Recorded information:
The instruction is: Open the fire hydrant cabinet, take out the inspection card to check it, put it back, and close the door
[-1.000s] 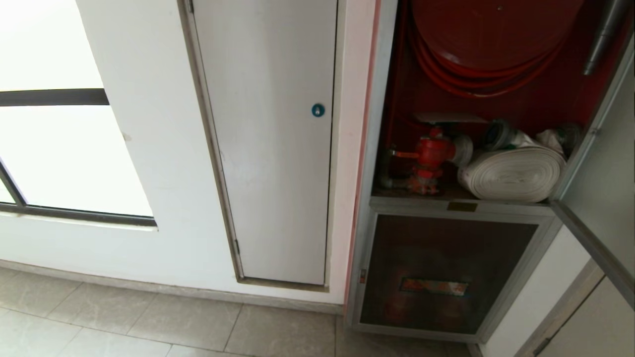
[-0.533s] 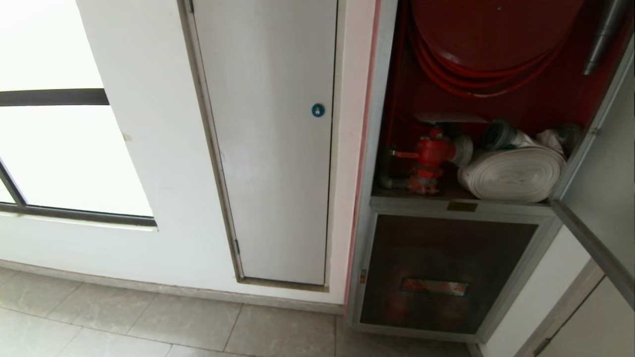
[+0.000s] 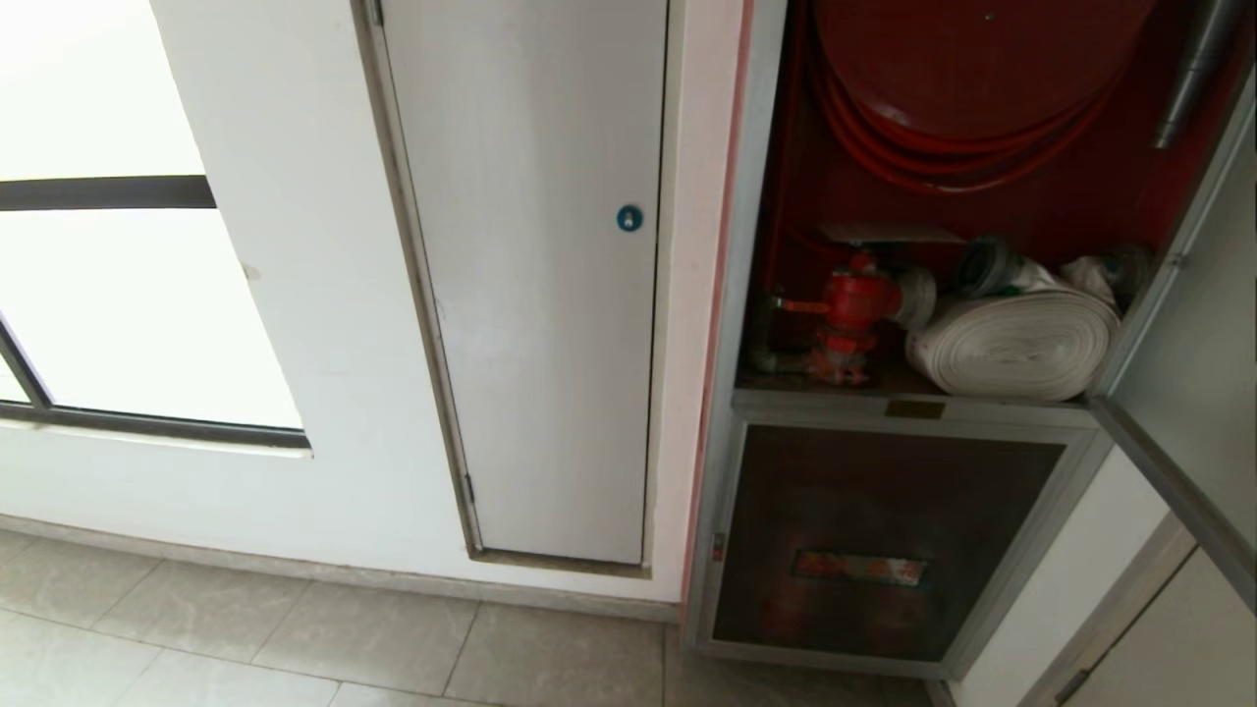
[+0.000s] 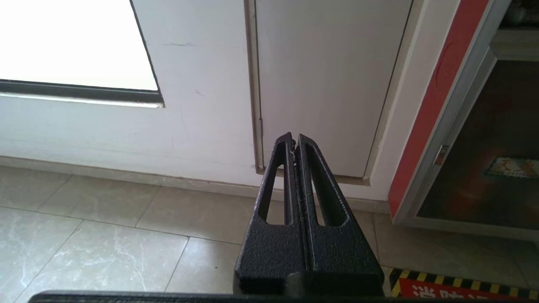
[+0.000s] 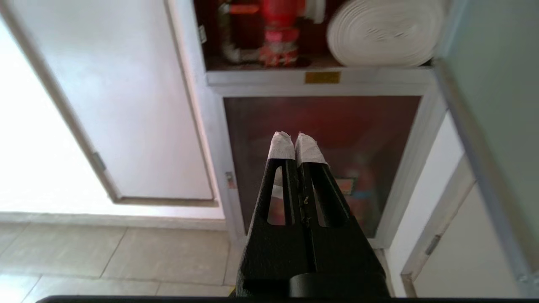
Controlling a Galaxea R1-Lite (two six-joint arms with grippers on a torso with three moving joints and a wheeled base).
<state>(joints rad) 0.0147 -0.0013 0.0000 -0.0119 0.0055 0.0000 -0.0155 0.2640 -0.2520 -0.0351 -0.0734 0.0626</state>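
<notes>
Head view: fire hydrant cabinet [image 3: 732, 295] at right of frame, set in white wall, upper compartment exposed. Door [image 3: 1193, 324] swung wide to the right, seen nearly edge-on, silver frame w/ pale tinted glass. Inside: red hose coil [image 3: 967, 88] at top, red hydrant valve [image 3: 852, 312] below it, rolled white hose [image 3: 1016, 342] just beside valve, both on cabinet shelf. Under shelf, smaller dark panel [image 3: 874, 540] w/ orange label, shut. Left of cabinet, plain white door [image 3: 535, 295] w/ round blue lock [image 3: 629, 218]; further left, bright window [image 3: 118, 245]. Tiled floor [image 3: 245, 638] below.

Change vs a second ago: none in head view. Cabinet, door, contents all in same spots; no arm in head view then or now.

Right gripper [image 5: 294, 141]: shut, white-taped tips pressed together, nothing held, aimed at dark lower panel, valve and white hose beyond it. Left gripper [image 4: 293, 139]: also shut, empty, pointing low at white door's bottom corner and floor, well apart from cabinet; looks parked.

No inspection card visible in any view; location can't be told. Flat pale piece above valve, unclear what.

Likely meaning: opening step done, card retrieval not yet begun. Next probably a reach by right arm into upper compartment, fingers needing to part first.
</notes>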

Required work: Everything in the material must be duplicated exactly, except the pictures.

Exercise solution:
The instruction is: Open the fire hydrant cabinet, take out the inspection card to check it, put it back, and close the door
[-1.000s] 
[-0.533s] 
[+0.000s] 
[+0.000s] 
[+0.000s] 
Controlling a Galaxea R1-Lite (two six-joint arms with grippers on a torso with three moving joints and a wheeled base).
<state>(joints rad) 0.0147 -0.0013 0.0000 -0.0119 0.0055 0.0000 -0.0155 0.2640 -0.2520 -0.0351 -0.0734 0.0626</state>
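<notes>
Head view: fire hydrant cabinet [image 3: 732, 295] at right of frame, set in white wall, upper compartment exposed. Door [image 3: 1193, 324] swung wide to the right, seen nearly edge-on, silver frame w/ pale tinted glass. Inside: red hose coil [image 3: 967, 88] at top, red hydrant valve [image 3: 852, 312] below it, rolled white hose [image 3: 1016, 342] just beside valve, both on cabinet shelf. Under shelf, smaller dark panel [image 3: 874, 540] w/ orange label, shut. Left of cabinet, plain white door [image 3: 535, 295] w/ round blue lock [image 3: 629, 218]; further left, bright window [image 3: 118, 245]. Tiled floor [image 3: 245, 638] below.

Change vs a second ago: none in head view. Cabinet, door, contents all in same spots; no arm in head view then or now.

Right gripper [image 5: 294, 141]: shut, white-taped tips pressed together, nothing held, aimed at dark lower panel, valve and white hose beyond it. Left gripper [image 4: 293, 139]: also shut, empty, pointing low at white door's bottom corner and floor, well apart from cabinet; looks parked.

No inspection card visible in any view; location can't be told. Flat pale piece above valve, unclear what.

Likely meaning: opening step done, card retrieval not yet begun. Next probably a reach by right arm into upper compartment, fingers needing to part first.
</notes>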

Output for this exercise is complete.